Page 49 of Psycho Gods
The demons were the only people in the room who had the decency to sit slumped over, looking depressed.
Everyone else was smiling and chitchatting.
A headache throbbed harder in my temple, and the eraser in my hand was streaked with ice as cold burned my fingertips.
Lately I was covered in ice, and it seemed to expand out around me.
I shivered as I remembered the blue flames that had trailed off Mother’s fingers when she was feeling emotional.
Was I becoming just like her?
Sweat dripped down my temple, and I wiped it away before it could freeze.
One. Two. Three. Four. Five. Six.
I focused on the numbers and not the emotions scouring my insides.
An angel laughed loudly, and I jolted.
They lounged in the leather chairs and sipped from china cups like aristocrats suffering ennui. Rina had made a call into her earpiece, and a worker had appeared with a tea cart and finger food.
I fantasized about bashing the kettle over their heads and shoving mini cucumber sandwiches into their unconscious mouths, pressing my hands to their smiling lips and freezing their mouths closed, turning them into blocks of…no. I was not going there.
“How did we forget such a pertinent factor?” Jinx slapped her palm to her forehead as she stared at our strategy board. “We’re being stupid and careless.”
I rubbed my aching forehead in agreement.
We’d been strategizing for what felt like an eternity, and we were working in circles.
Chalk scratched loudly against the other end of the blackboard as Malum added “stealth” to the list of factors we needed to take into account.
The enchanted binoculars had mapped the structure that filled the valley, and the visual was projected onto the blackboard. Jinx tapped on the tablet, and the enchanted swords also appeared.
“The infected will cut through our weapons,” I pointed out.
Malum scribbled down the information onto the board.
Jinx looked at me and said, “Duh.”
“I was just saying,” I mumbled.
Jinx patted Warren’s furry head. “Well—don’t say stupid things.”
Chalk cracked between my fingers, and I breathed roughly through my nose.
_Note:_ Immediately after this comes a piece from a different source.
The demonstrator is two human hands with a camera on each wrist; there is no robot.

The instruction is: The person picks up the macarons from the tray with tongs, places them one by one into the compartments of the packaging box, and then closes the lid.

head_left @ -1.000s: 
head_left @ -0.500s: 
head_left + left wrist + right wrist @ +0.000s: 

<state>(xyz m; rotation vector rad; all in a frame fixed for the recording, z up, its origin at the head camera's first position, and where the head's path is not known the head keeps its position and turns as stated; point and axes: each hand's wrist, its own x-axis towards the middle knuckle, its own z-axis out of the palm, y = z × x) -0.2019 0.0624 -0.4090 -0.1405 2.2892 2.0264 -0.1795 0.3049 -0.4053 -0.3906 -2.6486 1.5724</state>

My breath froze into tiny pieces.
Five. Ten. Fifteen. Twenty. Twenty-five.
“Hopefully not everyone in the compound is armed,” Malum said as he studied the list of objectives we had written out. “We need to eliminate the armed people first.”
Jinx looked at him like he was an idiot. “Obviously.”
Malum’s jaw clenched, and his shoulders smoldered with fire. After a long moment of him breathing harshly, the flames disappeared.
Too bad.
I was hoping he’d explode and kill us all.
It was a minor consolation that Jinx was torturing someone besides me.